> Work to be completed:
Down to the final line, return the records unchanged.

START Material provided

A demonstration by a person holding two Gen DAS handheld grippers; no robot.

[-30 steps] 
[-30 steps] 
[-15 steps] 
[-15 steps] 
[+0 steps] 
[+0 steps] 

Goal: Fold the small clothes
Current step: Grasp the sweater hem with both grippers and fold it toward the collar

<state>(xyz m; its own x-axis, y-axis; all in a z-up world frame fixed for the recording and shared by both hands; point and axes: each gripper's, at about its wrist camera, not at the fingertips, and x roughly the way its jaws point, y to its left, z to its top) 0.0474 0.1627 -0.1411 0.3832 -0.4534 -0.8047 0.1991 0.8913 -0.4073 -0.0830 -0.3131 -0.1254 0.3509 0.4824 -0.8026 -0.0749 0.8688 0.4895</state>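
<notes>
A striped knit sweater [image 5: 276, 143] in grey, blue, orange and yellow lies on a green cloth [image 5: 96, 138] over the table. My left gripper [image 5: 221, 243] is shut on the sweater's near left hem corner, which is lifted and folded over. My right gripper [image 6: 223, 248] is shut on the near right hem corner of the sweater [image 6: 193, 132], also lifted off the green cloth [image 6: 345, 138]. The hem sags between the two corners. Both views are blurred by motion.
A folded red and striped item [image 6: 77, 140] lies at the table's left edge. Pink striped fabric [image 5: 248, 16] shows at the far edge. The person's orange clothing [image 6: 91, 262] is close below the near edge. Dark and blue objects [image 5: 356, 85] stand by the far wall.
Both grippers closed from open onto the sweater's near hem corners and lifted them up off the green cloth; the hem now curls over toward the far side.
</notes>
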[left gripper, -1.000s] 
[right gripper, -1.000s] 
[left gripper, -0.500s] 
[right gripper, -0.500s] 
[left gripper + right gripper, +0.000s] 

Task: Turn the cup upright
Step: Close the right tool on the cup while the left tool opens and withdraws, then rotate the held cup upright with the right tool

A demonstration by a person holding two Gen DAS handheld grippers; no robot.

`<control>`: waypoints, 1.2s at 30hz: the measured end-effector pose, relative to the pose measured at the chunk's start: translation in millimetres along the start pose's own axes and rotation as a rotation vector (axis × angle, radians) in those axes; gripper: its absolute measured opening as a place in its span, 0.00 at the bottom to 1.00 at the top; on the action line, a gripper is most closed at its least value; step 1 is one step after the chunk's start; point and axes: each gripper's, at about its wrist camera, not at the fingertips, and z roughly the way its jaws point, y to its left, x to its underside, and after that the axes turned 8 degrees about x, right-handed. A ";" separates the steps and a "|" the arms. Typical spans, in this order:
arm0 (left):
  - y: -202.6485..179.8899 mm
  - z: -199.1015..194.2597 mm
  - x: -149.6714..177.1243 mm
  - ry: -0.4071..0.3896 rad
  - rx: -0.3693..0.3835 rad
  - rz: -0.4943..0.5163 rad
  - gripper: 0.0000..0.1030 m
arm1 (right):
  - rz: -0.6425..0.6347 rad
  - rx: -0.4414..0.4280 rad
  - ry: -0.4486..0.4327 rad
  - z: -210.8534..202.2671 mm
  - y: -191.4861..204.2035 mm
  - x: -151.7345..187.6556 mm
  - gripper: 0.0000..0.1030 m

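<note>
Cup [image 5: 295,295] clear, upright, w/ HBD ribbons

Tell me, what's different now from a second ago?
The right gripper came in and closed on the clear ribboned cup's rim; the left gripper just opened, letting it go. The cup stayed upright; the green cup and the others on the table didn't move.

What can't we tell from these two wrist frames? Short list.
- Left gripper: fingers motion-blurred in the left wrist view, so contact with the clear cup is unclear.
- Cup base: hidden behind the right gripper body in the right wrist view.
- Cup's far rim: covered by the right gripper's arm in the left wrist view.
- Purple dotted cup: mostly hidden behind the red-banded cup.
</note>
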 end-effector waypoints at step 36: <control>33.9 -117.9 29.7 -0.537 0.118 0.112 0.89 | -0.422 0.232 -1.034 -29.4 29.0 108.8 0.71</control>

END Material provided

> Reply to the exercise:
A demonstration by a person holding two Gen DAS handheld grippers; no robot.

[-30 steps] 
[-30 steps] 
[-15 steps] 
[-15 steps] 
[+0 steps] 
[+0 steps] 

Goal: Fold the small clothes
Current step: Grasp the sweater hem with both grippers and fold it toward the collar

<state>(xyz m; its own x-axis, y-axis; all in a z-up world frame fixed for the recording and shared by both hands; point and axes: each gripper's, at about its wrist camera, not at the fingertips, and x roughly the way its jaws point, y to its left, z to its top) 0.0474 0.1627 -0.1411 0.3832 -0.4534 -0.8047 0.1991 0.8913 -0.4073 -0.0830 -0.3131 -0.1254 0.3509 0.4824 -0.8026 -0.0749 0.8688 0.4895</state>
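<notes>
A striped knit sweater [image 5: 276, 143] in grey, blue, orange and yellow lies on a green cloth [image 5: 96, 138] over the table. My left gripper [image 5: 221, 243] is shut on the sweater's near left hem corner, which is lifted and folded over. My right gripper [image 6: 223, 248] is shut on the near right hem corner of the sweater [image 6: 193, 132], also lifted off the green cloth [image 6: 345, 138]. The hem sags between the two corners. Both views are blurred by motion.
A folded red and striped item [image 6: 77, 140] lies at the table's left edge. Pink striped fabric [image 5: 248, 16] shows at the far edge. The person's orange clothing [image 6: 91, 262] is close below the near edge. Dark and blue objects [image 5: 356, 85] stand by the far wall.
Both grippers closed from open onto the sweater's near hem corners and lifted them up off the green cloth; the hem now curls over toward the far side.
</notes>
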[left gripper, -1.000s] 
[right gripper, -1.000s] 
[left gripper, -0.500s] 
[right gripper, -0.500s] 
[left gripper + right gripper, +0.000s] 

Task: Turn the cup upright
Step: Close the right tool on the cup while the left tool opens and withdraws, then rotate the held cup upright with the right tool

A demonstration by a person holding two Gen DAS handheld grippers; no robot.

`<control>`: waypoints, 1.2s at 30hz: the measured end-effector pose, relative to the pose measured at the chunk's start: translation in millimetres along the start pose's own axes and rotation as a rotation vector (axis × angle, radians) in those axes; gripper: its absolute measured opening as a place in its span, 0.00 at the bottom to 1.00 at the top; on the action line, a gripper is most closed at its least value; step 1 is one step after the chunk's start; point and axes: each gripper's, at about its wrist camera, not at the fingertips, and z roughly the way its jaws point, y to its left, x to its underside, and after that the axes turned 8 degrees about x, right-handed. A ";" separates the steps and a "|" the arms. Typical spans, in this order:
arm0 (left):
  - y: -202.6485..179.8899 mm
  - z: -199.1015..194.2597 mm
  - x: -149.6714..177.1243 mm
  - ry: -0.4071..0.3896 rad
  - rx: -0.3693..0.3835 rad
  - rz: -0.4943..0.5163 rad
  - gripper: 0.0000..0.1030 m
arm1 (right):
  - rz: -0.6425..0.6347 rad
  - rx: -0.4414..0.4280 rad
  - ry: -0.4486..0.4327 rad
  - z: -210.8534..202.2671 mm
  - y: -191.4861..204.2035 mm
  - x: -151.7345..187.6556 mm
  - gripper: 0.0000..0.1030 m

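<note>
Cup [image 5: 295,295] clear, upright, w/ HBD ribbons

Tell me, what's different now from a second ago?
The right gripper came in and closed on the clear ribboned cup's rim; the left gripper just opened, letting it go. The cup stayed upright; the green cup and the others on the table didn't move.

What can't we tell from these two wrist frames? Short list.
- Left gripper: fingers motion-blurred in the left wrist view, so contact with the clear cup is unclear.
- Cup base: hidden behind the right gripper body in the right wrist view.
- Cup's far rim: covered by the right gripper's arm in the left wrist view.
- Purple dotted cup: mostly hidden behind the red-banded cup.
</note>
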 end-effector waypoints at step 36: <control>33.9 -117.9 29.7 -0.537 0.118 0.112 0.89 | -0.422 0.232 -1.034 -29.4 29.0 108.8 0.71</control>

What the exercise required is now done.